Recode reported that Microsoft has persistently tried to acquire Zoom over the years, with the latest attempt coming as recently as earlier this year. However, Zoom Founder Eric Yuan repeatedly rebuffed Microsoft, per Recode, saying he wasn’t interested in selling.

Microsoft could have used Zoom to beef up one of its biggest-ever acquisitions in Skype, or kept it as a standalone product as part of its other enterprise offerings.
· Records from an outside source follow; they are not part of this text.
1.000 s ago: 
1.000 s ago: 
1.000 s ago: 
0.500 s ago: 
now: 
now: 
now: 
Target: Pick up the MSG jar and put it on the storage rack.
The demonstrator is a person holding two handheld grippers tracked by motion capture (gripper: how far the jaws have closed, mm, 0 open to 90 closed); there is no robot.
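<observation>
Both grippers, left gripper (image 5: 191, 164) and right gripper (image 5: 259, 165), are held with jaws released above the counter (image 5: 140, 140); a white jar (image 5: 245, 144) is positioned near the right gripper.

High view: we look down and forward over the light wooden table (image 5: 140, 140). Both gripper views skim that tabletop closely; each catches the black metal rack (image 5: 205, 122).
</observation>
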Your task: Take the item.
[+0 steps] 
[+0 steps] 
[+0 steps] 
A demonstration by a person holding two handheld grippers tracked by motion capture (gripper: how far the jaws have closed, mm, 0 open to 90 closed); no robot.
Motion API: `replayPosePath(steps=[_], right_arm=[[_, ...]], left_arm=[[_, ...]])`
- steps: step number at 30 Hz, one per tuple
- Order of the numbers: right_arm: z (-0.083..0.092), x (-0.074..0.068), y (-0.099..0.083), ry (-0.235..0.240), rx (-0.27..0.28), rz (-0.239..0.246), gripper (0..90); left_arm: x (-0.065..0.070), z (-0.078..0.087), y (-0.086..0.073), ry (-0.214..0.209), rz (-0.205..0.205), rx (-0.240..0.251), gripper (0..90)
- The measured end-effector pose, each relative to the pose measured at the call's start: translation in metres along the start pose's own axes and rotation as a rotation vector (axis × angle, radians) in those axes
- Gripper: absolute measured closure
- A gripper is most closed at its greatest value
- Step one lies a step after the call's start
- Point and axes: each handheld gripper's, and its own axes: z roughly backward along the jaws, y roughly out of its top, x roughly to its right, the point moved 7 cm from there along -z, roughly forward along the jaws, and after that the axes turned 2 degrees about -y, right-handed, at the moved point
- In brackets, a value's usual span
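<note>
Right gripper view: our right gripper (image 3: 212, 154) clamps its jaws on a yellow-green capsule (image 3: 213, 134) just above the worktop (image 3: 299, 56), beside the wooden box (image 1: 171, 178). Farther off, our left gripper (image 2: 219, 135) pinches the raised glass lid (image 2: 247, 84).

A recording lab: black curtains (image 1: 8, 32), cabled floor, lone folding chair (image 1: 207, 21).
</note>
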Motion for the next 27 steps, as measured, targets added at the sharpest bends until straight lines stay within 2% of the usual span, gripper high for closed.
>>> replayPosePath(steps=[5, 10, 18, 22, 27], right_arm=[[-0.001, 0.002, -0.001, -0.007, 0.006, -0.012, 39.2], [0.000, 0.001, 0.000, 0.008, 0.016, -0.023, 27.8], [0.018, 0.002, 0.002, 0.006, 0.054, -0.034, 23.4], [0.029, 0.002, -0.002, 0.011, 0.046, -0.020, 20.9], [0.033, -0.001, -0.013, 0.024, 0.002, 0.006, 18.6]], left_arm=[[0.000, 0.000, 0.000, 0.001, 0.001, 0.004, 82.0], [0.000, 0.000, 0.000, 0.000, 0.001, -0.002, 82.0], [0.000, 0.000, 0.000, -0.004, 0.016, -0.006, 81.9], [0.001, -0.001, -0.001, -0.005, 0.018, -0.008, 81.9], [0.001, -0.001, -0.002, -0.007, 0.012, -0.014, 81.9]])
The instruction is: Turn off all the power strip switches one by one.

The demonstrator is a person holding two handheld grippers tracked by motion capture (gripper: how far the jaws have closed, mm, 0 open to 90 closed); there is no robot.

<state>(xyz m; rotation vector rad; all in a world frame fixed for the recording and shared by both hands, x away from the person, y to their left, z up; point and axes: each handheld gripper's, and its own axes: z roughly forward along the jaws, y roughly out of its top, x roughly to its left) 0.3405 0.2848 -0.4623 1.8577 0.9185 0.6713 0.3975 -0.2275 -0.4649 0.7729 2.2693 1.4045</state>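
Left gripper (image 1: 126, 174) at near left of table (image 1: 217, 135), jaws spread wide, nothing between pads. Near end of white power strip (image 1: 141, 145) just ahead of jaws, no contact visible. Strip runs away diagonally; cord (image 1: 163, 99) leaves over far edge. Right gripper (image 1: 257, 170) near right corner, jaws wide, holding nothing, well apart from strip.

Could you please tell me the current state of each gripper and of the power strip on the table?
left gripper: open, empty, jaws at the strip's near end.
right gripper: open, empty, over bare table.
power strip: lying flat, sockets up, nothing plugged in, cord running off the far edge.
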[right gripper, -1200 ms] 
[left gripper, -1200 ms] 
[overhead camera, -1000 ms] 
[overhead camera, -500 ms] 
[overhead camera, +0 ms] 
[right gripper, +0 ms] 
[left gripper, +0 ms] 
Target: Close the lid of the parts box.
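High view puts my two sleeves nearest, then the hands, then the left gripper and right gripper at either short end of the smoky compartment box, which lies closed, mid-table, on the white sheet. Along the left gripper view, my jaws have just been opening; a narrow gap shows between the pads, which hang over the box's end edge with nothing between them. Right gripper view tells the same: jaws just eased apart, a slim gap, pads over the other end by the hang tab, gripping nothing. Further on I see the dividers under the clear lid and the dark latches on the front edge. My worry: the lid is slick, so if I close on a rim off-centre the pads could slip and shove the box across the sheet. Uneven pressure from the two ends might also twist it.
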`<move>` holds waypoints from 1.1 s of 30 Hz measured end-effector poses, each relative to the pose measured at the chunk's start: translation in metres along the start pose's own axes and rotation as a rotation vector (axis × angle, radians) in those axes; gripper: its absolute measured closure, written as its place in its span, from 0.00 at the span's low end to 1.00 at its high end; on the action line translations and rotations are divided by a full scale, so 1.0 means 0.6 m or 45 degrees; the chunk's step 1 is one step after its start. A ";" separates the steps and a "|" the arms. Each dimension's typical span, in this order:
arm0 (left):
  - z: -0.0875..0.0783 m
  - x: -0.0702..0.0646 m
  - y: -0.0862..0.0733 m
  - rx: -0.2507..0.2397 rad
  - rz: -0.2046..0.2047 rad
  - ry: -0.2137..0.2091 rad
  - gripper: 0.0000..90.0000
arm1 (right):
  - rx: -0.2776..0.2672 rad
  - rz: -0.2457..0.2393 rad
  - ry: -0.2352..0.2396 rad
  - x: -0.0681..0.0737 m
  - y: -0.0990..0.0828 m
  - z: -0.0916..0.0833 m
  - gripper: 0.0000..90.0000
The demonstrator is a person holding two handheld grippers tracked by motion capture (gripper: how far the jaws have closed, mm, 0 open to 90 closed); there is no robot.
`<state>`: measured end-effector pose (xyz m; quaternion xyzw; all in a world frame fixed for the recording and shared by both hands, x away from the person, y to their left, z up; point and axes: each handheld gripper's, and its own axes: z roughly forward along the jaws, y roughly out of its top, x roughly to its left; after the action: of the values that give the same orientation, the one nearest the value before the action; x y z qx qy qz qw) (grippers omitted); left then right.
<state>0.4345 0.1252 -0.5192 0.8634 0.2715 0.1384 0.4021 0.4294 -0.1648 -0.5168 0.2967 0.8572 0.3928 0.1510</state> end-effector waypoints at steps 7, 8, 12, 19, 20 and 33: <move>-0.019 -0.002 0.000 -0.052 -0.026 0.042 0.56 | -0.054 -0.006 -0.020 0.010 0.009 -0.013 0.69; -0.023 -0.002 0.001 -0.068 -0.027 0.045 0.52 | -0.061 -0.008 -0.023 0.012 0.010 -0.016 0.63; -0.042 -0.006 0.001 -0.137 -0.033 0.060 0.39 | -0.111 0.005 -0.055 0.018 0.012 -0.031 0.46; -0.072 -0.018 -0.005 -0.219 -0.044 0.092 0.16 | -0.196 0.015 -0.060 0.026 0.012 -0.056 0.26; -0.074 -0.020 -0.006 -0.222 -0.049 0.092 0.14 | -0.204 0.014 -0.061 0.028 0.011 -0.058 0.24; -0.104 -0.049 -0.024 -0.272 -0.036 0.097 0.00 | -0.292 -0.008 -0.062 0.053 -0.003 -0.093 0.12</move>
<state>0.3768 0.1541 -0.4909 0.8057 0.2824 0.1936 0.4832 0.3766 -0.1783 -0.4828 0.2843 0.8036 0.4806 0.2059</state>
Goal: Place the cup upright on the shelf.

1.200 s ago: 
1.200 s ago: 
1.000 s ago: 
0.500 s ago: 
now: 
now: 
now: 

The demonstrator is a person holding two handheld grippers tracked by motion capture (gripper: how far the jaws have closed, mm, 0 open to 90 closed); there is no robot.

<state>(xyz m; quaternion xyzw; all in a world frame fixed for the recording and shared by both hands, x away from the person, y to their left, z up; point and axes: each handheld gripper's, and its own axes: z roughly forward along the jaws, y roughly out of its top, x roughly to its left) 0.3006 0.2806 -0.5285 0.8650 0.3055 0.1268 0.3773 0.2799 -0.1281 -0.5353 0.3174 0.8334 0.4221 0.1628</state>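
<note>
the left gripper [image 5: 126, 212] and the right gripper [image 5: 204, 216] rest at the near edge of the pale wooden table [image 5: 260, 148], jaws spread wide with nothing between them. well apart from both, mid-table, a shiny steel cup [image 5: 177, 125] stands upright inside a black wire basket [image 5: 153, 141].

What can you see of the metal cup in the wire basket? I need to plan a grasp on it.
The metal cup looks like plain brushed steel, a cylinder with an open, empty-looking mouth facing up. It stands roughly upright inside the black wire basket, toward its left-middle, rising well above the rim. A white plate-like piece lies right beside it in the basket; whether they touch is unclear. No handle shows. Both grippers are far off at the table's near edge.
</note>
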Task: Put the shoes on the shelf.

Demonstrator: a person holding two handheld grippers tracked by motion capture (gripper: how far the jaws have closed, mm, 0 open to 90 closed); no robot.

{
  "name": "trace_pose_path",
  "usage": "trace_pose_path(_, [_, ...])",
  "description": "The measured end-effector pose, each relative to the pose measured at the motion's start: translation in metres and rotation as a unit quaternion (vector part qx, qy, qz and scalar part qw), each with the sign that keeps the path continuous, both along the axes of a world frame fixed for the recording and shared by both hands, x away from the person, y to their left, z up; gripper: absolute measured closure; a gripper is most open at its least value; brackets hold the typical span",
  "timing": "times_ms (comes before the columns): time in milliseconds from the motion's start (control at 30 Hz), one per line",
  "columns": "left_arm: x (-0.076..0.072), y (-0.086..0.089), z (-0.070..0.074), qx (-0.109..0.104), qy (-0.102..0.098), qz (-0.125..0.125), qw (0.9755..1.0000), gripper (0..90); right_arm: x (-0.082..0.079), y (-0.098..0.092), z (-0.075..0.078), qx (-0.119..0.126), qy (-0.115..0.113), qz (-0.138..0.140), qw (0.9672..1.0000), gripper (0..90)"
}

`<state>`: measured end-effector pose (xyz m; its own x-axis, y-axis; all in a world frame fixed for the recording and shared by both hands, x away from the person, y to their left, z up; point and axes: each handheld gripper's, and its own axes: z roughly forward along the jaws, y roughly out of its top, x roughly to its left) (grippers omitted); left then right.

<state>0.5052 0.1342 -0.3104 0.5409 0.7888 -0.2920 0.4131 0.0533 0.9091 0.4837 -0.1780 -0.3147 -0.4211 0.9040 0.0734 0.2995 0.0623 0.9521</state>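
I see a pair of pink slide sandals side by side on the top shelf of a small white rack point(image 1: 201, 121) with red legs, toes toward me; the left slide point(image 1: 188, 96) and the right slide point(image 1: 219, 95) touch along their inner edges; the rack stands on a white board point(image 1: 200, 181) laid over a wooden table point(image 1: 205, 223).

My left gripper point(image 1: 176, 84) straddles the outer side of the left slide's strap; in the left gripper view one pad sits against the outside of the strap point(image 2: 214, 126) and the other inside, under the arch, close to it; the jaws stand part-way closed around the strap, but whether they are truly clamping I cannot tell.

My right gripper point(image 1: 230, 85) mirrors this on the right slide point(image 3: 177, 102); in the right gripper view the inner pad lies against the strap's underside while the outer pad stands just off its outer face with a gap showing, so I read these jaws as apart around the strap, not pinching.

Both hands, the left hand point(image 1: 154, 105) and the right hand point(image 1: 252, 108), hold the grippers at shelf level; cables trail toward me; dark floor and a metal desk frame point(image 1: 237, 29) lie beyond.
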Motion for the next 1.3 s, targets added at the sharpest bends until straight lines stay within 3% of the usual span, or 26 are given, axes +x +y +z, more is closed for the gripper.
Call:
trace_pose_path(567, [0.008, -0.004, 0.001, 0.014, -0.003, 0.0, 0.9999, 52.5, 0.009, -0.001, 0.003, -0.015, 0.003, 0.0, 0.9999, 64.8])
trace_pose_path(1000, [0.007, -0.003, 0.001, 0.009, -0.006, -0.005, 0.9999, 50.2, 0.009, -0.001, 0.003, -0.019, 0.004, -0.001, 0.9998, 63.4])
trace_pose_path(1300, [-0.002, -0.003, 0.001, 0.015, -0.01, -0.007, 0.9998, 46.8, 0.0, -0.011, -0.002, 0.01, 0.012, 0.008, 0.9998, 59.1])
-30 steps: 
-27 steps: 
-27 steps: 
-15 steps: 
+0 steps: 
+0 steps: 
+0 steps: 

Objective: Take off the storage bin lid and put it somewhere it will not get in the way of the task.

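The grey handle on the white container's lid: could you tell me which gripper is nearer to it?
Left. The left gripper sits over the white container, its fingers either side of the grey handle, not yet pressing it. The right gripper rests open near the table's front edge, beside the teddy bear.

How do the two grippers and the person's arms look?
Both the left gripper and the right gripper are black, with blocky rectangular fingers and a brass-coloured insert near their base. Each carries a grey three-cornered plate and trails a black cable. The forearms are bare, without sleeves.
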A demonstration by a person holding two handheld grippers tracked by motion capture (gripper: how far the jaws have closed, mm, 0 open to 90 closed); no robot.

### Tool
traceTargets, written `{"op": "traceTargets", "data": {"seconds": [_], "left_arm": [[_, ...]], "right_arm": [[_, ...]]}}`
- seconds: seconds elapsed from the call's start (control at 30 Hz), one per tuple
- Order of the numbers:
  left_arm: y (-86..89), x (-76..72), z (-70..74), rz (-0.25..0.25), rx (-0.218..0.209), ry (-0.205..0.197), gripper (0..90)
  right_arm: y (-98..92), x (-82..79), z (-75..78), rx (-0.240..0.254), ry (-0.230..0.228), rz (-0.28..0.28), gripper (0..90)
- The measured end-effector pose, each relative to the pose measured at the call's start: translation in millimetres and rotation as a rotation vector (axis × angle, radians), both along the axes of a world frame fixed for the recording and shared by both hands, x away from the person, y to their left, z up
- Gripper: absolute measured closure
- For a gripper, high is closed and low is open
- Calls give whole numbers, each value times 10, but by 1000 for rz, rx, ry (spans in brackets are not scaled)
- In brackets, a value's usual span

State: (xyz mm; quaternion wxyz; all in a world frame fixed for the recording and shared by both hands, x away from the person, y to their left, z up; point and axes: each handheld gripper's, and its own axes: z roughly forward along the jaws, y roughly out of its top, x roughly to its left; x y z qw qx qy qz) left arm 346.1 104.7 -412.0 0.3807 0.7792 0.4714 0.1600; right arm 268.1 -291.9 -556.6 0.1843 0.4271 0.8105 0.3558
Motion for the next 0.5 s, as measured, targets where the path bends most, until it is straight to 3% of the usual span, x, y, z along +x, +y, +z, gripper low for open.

Video conferencing is a huge part of today’s office environment, and important to the kinds of businesses Microsoft targets, so it makes sense that Microsoft would seek to strengthen its position in that area.

Microsoft declined to comment.

A recent survey of IT pros found that Skype for Business is the most popular workplace collaboration app, beating out competitors like Slack and Google Hangouts. Finishing second in that survey was Microsoft Teams, which has a major video conferencing component as well.

Zoom has a couple of tie-ins to Microsoft, including product integrations with Office 365 and Teams. Zoom board member Jonathan Chadwick is a former CFO of Skype, and he had a short stint at Microsoft after the Skype acquisition.

Zoom is a lesser known name than some of the other big tech companies going public like Uber, Airbnb and Pinterest. However, unlike some of the other IPO-bound companies, Zoom is profitable while still maintaining a rapid growth pace.